Today we will walk through one way to estimate the intrinsic value of Yuexiu Property Company Limited (HKG:123) by taking the company’s expected future cash flows and discounting them to the present value. This will be done using the discounted cash flow (DCF) model. Before you think you can’t figure it out, just read on! It’s actually a lot less complex than you might imagine.
Remember though that there are many ways to estimate the value of a business and a DCF is just one method. If you still have burning questions about this type of assessment, take a look at Simply Wall St.’s analysis template.

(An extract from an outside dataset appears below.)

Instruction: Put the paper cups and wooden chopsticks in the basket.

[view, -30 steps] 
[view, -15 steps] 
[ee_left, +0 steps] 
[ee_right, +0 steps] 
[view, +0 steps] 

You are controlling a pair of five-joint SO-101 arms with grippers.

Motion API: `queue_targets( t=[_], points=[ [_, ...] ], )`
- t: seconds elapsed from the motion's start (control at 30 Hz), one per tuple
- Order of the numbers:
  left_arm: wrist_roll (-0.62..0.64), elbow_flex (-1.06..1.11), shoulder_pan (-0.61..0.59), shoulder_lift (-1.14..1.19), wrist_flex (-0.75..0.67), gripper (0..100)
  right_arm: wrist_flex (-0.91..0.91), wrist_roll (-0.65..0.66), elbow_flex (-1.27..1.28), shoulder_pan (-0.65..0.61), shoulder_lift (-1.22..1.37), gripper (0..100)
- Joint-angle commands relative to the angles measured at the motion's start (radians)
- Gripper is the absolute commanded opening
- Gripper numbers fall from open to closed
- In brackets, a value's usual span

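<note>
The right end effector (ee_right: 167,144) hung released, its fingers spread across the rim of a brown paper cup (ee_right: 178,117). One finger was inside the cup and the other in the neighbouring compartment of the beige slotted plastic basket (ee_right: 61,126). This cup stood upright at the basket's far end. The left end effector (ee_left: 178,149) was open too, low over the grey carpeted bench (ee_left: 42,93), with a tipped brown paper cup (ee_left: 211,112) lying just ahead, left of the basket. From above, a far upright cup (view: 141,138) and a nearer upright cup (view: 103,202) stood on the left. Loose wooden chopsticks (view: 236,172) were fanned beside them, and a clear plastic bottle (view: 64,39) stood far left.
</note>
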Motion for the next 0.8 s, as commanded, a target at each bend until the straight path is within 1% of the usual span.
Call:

See our latest analysis for the Yuexiu property
What is the estimated valuation?
As Yuexiu Property operates in the real estate business, we have to calculate intrinsic value slightly differently. In this approach, dividends per share (DPS) are used, because free cash flow is difficult to estimate and often not reported by analysts. This often underestimates the value of a stock, but it can still be a good comparison against competitors. We use Gordon’s growth model, which assumes that the dividend will grow in perpetuity at a rate that can be sustained. For a number of reasons, a very conservative growth rate is used that cannot exceed that of a company’s Gross Domestic Product (GDP). In this case, we used the 5-year average of the 10-year government bond yield (1.5%). The expected dividend per share is then discounted to its present value at a cost of equity of 8.2%. Compared to the current share price of HK$8.3, the company looks slightly undervalued at a 23% discount to the current share price. Remember though that this is only a rough estimate, and like any complex formula – trash in, trash out.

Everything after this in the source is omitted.